Publications

Publication details [#33691]

Odrekhivska, Iryna. 2021. Historiosophy of Translation: Reflecting on Ukrainian translation conceptualizations — from Ivan Franko to Maksym Strikha. In Doorslaer, Luc van and Ton Naaijkens, eds. The Situatedness of Translation Studies: temporal and geographical dynamics of theorization (Approaches to Translation Studies 48). Leiden: Brill. pp. 34–59.
Publication type
Chapter in book
Publication language
English

Abstract

Any research in translation historiography presents a methodological problem: in studying or re-considering theoretical concepts of the past, the scholar inevitably ‘translates’ them from the present perspective (i.e., from the premises of one’s current scholarship), an approach that postulates a “double historicity”. On the one hand, the present context of increased institutionalization and social organization of TS stimulates and justifies meta-reflection on different traditions of translation theorization as systematic constructs, framed in their ‘chronotope’. On the other hand, extensive accentuation of national or geographical inquiries in translation historiography without adequately linking them to global debate marginalizes and even simplifies conceptual problematization and research programs developed therein.
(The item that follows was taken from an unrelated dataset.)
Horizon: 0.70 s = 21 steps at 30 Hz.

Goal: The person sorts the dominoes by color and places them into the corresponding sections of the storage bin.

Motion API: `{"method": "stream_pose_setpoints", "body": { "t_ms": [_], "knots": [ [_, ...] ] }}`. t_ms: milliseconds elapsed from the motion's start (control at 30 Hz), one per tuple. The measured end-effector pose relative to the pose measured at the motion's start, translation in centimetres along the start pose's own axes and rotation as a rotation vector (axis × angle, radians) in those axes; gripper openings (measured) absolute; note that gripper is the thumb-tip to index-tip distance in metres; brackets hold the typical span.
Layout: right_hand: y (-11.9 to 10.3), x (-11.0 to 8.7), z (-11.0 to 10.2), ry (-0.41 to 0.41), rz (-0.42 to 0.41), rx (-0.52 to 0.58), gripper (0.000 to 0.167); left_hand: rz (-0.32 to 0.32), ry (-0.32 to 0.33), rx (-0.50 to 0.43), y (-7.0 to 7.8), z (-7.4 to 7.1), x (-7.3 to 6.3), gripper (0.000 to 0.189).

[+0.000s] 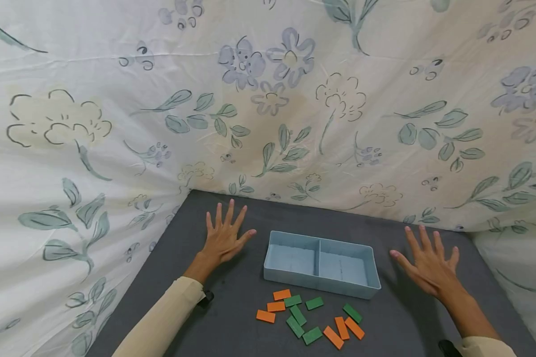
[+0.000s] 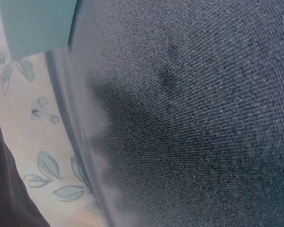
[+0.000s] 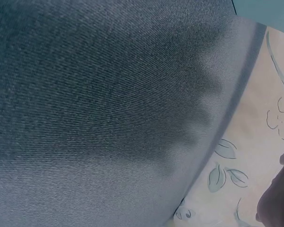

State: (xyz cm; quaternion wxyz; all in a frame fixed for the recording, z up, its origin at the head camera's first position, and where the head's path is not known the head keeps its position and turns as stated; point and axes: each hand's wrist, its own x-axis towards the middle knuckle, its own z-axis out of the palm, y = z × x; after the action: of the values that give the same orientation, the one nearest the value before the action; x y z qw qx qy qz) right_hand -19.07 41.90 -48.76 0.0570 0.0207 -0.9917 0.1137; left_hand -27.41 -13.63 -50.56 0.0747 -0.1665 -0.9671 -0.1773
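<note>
My left hand (image 1: 225, 236) is spread with straight fingers over the dark table, left of a light blue two-compartment tray (image 1: 321, 286). To the right of that tray my right hand (image 1: 431, 263) is likewise spread, its fingers straight and holding nothing. In front of the tray lie several orange blocks (image 1: 265, 316) and several green blocks (image 1: 314, 303), flat and loosely scattered. Both tray compartments show bare floors. A corner of the tray (image 2: 38, 26) enters the left wrist view at top left, and another corner (image 3: 267, 13) the right wrist view at top right.
The dark grey cloth-covered table (image 1: 232, 317) ends at a floral curtain (image 1: 268, 114) behind it. The curtain also hangs along the left and right sides. A dark wrist strap (image 1: 207, 298) sits at the left cuff.
</note>
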Motion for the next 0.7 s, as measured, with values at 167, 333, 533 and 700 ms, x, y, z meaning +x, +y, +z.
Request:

This chapter aims to foreground the historiosophy of translation, by focusing on complex, relational interpretation of reasoning and change in translation theorization and the ontological, epistemological and methodological premises of a certain disciplinary tradition. Thematic analysis of science with its key notion of ‘themata’, advocated by Gerald Holton, appears to be quite applicable to historiosophical redux of translation, as evident in the analysis of the historiosophy of Ukrainian reflection on translation and Ukrainian translation culture — a culture, if to extrapolate Henri Meschonnic’s words, “born of translation and in translation”.